Label: Uxicon Records
Year released: 2002
Duration: 24:45
Tracks: 6
Genre: Death Metal

Rating: 4.75/5

Review online: January 16, 2010
Reviewed by: Nahsil
Readers Rating

Rated 4/5 (80%) (4 Votes)

Wow, this EP from Belgian Death Metallers Ill Fares the Land is one of the more devastating things I've heard lately. Few bands could pull off a combination of Melodic, Thrashy and Brutal Death Metal, not to mention some Black Metal-inspired tremolo-riffing, but Belgium appears to be a land of untold wonders. Though the band is relatively unheard of, that will change, if they ever get around to recording a full-length, and if it measures up to this ravaging and finely crafted 24-minute massacre.
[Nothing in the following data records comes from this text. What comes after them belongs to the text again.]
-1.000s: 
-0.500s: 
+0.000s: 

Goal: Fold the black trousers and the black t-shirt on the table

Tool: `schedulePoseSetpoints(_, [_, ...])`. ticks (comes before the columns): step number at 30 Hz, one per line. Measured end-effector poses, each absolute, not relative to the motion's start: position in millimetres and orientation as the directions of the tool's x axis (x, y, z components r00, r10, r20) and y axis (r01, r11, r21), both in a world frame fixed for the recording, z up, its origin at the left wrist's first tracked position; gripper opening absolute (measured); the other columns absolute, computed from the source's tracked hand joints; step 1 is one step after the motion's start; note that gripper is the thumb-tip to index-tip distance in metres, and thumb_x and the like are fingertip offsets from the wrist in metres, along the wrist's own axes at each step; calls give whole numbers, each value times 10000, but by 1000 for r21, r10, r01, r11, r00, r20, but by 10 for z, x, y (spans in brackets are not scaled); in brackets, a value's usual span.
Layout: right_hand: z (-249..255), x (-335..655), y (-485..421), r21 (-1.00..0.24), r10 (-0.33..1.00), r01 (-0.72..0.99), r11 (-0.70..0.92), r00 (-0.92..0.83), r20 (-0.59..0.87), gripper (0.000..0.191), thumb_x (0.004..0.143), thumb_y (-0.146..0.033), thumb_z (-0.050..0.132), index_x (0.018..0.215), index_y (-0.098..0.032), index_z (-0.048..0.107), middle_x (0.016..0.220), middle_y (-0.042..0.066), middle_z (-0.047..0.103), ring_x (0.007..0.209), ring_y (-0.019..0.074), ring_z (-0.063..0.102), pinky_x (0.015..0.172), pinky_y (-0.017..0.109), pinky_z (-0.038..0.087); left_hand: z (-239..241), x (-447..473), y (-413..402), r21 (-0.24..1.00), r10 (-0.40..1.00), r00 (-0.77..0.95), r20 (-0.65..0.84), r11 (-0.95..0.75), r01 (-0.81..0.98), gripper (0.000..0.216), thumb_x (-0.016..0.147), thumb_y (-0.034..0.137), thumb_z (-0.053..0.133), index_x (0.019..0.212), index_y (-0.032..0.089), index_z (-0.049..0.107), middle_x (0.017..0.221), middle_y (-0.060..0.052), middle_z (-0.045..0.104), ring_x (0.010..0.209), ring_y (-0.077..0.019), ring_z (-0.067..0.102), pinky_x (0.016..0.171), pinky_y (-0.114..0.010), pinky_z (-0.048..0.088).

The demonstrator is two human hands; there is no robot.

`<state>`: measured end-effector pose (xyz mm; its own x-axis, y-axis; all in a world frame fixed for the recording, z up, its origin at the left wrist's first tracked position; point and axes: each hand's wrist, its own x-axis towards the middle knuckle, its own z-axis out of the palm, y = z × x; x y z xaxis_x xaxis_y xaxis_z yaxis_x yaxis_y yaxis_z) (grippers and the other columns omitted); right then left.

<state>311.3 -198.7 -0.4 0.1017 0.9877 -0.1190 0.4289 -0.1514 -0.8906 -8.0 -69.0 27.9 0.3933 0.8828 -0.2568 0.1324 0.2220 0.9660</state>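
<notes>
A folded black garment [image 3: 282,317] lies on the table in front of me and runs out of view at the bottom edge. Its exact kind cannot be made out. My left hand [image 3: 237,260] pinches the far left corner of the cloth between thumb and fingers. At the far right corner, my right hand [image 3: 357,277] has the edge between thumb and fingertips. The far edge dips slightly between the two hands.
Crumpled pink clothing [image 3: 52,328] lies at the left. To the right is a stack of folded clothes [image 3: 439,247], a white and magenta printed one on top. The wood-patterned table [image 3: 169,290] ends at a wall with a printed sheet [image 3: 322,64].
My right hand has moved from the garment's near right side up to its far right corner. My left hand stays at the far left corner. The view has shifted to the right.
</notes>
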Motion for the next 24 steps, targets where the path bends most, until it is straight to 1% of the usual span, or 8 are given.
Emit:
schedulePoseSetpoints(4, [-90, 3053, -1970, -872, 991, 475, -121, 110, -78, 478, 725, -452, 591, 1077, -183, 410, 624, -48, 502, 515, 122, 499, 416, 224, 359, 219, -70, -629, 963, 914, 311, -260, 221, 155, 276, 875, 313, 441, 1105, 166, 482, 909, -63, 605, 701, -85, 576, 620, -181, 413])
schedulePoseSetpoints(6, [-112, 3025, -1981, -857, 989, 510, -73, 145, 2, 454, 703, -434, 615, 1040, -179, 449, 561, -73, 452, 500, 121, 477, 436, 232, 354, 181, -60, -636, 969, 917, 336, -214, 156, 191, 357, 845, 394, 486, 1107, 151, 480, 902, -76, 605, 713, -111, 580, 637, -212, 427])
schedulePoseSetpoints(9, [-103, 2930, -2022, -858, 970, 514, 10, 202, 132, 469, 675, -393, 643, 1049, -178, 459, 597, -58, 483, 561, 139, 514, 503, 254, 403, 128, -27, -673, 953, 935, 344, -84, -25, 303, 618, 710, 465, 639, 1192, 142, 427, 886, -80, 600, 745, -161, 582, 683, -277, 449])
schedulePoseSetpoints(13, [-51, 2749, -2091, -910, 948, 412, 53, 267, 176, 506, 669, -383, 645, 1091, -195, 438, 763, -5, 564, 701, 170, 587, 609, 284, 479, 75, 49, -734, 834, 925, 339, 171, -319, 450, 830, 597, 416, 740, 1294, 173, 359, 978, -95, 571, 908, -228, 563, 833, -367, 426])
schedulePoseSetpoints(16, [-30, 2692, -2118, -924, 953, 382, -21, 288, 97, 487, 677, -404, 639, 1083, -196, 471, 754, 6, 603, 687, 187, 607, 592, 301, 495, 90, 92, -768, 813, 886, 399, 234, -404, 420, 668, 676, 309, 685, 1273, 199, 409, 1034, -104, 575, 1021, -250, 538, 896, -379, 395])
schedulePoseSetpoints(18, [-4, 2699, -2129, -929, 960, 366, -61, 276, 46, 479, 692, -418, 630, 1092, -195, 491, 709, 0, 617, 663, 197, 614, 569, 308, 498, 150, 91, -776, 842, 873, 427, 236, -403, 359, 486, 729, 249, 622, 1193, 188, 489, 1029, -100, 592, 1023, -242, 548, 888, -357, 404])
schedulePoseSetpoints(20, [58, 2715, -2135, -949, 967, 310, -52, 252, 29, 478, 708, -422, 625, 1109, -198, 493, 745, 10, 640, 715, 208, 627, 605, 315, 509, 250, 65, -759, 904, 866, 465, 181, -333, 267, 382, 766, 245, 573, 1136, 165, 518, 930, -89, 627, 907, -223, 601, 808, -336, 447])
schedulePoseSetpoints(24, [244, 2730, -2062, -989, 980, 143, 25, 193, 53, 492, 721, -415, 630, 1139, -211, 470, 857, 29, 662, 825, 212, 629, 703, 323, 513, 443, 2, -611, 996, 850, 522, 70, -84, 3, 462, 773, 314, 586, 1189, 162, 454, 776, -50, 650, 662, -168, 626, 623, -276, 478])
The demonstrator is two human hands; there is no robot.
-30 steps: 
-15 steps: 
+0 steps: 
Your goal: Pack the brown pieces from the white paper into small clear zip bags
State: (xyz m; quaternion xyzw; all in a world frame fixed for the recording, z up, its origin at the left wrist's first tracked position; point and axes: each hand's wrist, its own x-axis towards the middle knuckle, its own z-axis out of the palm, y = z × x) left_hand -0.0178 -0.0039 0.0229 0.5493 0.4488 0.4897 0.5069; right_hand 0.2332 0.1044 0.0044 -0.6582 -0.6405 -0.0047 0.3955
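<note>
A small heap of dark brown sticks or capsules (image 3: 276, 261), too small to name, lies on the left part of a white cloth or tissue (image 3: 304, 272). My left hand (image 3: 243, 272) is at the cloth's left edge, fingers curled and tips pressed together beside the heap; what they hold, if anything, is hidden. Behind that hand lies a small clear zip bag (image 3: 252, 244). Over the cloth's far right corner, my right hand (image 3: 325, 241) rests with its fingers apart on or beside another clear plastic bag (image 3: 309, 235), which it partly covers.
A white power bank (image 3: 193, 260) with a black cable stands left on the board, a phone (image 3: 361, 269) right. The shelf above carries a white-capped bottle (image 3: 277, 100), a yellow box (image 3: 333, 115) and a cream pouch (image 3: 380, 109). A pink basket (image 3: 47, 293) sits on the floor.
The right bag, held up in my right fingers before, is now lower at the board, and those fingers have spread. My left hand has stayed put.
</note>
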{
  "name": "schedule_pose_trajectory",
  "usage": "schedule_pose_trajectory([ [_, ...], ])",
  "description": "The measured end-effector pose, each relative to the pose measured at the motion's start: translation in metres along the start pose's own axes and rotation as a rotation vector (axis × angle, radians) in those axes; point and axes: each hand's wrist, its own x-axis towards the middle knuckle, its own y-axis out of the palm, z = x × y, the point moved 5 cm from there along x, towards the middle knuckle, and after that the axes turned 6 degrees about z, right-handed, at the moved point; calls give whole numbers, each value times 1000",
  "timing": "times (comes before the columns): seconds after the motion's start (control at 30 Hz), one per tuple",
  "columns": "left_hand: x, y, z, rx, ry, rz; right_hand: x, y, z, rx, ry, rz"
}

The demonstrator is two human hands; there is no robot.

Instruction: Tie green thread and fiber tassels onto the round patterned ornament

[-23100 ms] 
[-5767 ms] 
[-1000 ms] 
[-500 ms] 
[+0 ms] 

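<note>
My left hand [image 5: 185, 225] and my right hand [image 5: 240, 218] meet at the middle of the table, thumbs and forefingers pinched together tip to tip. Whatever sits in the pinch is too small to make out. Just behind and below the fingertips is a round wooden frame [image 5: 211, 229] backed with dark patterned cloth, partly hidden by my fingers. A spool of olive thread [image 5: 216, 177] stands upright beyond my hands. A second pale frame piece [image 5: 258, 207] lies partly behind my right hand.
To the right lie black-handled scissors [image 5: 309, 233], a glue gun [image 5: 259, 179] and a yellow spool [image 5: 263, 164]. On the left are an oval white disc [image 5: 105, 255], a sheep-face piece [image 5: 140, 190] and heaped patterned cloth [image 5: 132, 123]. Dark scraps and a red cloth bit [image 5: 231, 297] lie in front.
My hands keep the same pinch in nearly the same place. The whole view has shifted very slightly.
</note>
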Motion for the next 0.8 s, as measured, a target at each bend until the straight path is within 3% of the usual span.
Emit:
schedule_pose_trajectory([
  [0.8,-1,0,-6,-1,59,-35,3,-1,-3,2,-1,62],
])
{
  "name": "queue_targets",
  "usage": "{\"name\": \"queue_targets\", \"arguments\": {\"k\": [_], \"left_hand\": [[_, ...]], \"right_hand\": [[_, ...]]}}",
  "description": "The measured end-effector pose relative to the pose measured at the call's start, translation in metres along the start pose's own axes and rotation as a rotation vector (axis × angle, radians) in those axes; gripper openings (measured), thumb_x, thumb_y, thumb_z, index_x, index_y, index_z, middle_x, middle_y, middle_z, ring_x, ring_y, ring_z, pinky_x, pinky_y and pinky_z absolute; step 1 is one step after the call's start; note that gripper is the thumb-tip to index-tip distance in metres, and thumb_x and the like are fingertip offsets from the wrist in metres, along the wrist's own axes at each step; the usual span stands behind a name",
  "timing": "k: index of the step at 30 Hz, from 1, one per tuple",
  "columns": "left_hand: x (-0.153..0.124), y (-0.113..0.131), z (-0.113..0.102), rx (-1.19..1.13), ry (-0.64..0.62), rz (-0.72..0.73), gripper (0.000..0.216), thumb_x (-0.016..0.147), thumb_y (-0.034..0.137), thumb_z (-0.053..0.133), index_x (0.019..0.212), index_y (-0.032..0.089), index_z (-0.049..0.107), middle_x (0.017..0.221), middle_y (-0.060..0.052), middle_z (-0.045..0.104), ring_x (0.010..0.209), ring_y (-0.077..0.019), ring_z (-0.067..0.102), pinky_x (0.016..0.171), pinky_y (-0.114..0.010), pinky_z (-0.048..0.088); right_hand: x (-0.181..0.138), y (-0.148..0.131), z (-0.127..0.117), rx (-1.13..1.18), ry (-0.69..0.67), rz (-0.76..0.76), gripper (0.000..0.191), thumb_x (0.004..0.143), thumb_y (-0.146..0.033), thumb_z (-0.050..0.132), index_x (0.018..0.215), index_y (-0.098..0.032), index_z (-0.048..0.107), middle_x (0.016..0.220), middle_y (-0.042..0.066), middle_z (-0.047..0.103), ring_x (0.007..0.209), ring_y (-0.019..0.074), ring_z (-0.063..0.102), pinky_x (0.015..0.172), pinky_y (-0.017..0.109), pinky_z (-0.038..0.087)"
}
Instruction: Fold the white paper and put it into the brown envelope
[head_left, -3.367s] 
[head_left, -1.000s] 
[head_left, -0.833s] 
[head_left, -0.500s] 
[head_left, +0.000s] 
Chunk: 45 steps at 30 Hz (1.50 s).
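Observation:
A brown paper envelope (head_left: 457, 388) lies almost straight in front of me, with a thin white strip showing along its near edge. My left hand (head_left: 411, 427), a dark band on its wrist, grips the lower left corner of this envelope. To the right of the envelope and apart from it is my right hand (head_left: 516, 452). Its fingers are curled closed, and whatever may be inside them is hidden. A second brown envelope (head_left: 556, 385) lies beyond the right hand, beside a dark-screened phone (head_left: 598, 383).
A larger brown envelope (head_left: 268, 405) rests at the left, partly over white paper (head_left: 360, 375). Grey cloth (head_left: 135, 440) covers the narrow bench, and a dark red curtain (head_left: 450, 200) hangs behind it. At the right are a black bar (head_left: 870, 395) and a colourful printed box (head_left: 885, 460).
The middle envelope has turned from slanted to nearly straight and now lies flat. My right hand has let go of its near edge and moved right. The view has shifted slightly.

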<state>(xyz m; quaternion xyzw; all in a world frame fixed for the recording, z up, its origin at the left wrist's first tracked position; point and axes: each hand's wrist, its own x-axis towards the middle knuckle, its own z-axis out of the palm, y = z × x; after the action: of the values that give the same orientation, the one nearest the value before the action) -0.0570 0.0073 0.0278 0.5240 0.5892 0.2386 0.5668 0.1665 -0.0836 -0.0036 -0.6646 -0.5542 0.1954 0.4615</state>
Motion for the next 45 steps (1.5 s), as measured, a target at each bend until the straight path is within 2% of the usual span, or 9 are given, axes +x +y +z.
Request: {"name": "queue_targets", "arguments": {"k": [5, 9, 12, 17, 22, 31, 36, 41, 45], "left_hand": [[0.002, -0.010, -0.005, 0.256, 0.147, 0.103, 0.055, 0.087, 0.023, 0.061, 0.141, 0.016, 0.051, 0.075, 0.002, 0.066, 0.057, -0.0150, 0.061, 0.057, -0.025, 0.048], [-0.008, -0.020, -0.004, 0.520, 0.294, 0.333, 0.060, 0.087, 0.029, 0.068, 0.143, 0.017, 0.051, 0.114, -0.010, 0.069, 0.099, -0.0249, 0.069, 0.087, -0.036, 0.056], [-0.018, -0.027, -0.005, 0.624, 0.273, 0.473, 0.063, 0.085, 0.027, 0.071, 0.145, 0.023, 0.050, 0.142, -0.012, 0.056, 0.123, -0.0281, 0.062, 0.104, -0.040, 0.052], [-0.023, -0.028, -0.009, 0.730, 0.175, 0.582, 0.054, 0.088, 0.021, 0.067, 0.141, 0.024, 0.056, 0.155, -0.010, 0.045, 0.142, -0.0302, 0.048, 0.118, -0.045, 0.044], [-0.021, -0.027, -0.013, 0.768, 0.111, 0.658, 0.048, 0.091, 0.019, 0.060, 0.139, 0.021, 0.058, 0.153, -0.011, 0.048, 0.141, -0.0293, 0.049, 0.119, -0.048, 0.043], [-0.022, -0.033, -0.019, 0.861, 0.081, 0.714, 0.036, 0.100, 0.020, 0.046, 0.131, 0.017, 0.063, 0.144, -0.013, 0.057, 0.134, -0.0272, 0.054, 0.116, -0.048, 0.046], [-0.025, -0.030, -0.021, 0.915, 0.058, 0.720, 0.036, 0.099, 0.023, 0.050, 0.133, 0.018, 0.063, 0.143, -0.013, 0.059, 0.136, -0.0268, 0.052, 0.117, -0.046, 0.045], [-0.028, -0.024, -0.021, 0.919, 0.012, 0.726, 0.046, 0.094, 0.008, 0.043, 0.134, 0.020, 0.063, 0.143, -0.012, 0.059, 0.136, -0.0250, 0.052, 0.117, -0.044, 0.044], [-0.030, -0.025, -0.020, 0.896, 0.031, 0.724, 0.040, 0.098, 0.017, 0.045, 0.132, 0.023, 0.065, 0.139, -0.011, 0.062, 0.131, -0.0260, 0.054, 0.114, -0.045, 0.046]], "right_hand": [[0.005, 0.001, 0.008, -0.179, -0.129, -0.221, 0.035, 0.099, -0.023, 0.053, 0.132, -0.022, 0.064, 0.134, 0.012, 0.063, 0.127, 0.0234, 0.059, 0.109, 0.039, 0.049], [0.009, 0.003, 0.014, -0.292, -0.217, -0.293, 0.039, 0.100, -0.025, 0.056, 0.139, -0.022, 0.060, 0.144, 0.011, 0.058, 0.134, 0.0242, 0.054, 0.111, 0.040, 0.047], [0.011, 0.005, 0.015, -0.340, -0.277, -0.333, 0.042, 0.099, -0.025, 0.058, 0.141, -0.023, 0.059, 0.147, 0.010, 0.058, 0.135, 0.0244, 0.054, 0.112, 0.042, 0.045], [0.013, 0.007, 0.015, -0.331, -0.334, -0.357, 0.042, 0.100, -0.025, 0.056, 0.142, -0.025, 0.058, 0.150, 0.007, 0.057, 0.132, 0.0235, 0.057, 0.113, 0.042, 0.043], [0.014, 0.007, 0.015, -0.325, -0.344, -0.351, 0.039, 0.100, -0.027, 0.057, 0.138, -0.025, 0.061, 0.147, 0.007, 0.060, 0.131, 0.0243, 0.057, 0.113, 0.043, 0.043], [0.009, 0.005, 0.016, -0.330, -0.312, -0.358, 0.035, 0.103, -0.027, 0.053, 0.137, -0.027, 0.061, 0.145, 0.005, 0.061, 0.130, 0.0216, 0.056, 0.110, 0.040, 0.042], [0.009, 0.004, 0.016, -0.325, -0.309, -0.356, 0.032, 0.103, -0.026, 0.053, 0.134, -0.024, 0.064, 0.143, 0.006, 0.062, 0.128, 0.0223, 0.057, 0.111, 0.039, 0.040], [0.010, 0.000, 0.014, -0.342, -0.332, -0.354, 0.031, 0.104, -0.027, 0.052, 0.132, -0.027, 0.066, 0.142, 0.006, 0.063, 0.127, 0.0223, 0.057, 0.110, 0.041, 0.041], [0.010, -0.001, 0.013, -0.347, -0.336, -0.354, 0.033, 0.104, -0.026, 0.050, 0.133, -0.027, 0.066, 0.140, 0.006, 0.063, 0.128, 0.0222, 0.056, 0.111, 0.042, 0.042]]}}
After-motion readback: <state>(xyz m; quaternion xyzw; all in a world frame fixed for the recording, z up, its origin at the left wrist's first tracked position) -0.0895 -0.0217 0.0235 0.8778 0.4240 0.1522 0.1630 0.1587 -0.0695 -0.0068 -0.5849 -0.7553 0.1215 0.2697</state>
First track "The Defeated Prophecy" wastes no time at all, no introduction, just instant blast beats under a whirling current of twisted, intricately melodic Black/Death riffs. I'm still a little shocked at how good this is; I've had the release for some time, but never gave it more than a glance until recently, and now that it's got me in its clutches, I'm not sure how I ever gave it even a few seconds of my time and wasn't immediately enthralled. I don't know — hold up, just a second...

Okay, sorry, couldn't resist a violent fit of headbanging at the beginning passage of "Ages of Chaos." Anyway, I don't know how they managed it, but these Belgians have produced 24 minutes of non-stop rarely-recycled riffs that are highly infectious, unusually fresh sounding, and subtle enough to reward repeated listens. Normally, when an EP is this good and this short, its ending is a time of considerable lament, but in Nonentity's case, I don't mind starting the whole thing over and giving it another immediate play-through. In addition to the relentless thrashing of the labyrinthine guitar work, there's a lot of creative drum-play throughout this mini-cd, blast beats common but often stepping aside to allow a swift and precise fill or otherwise odd pattern to emerge, always keeping in time with the work of the two guitarists, never dominating the rest of the instrumentation but remaining ever inventive and dexterous. Highly, highly impressive performances from all musicians involved, including the bassist, whose presence isn't always obvious, but whose absence would most certainly detract from the overall immensity of the band's sound.

The vocals are are a step lower in register than traditional death growls, closer to the tone of some in the brutal death field, but I find that they suit the apocalyptic atmosphere extremely well. They aren't quite guttural, just a subterranean quality of deep not dissimilar to early Suffocation.

I read somewhere that these guys started out playing metalcore. If that's true — holy shit, they've come a long way. This is essential for any Death Metal fan that doesn't mind a little bit of well-implemented and reined-in melodicism.